*What the task requires*: When the data below is printed, every line must match exactly and the images must be absent.

◆ ◆ ◆ ◆

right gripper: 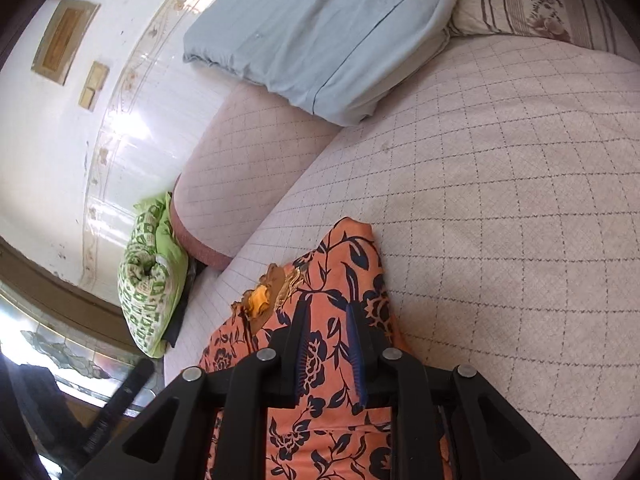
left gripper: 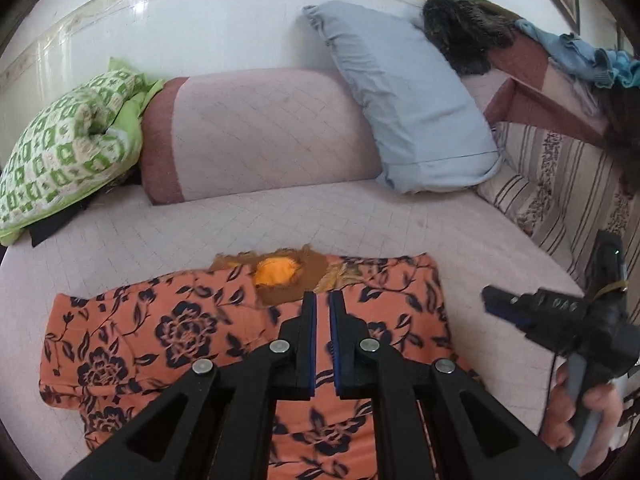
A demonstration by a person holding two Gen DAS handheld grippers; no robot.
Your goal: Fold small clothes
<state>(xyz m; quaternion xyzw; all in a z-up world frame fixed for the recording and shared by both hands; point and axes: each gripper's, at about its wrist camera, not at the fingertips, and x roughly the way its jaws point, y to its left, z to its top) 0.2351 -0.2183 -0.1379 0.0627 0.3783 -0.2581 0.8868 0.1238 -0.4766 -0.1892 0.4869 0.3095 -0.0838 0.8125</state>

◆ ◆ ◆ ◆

*Your response*:
right gripper: 
left gripper: 
A demonstration by a person holding two Gen DAS handheld grippers; no robot.
Your goal: Fold small clothes
<state>(xyz m; quaternion xyzw; all in a z-up world frame fixed for the recording and shared by both hands; point and axes: each gripper's, at about its wrist camera, not at the fingertips, and x roughly the way its jaws point, y to its left, z to its top) 0.2351 -0.2183 -0.1379 0.0627 0.3783 -0.2581 0.8868 0.1238 -0.4766 -0.1892 0.4869 0.3095 -0.0838 0.8125</state>

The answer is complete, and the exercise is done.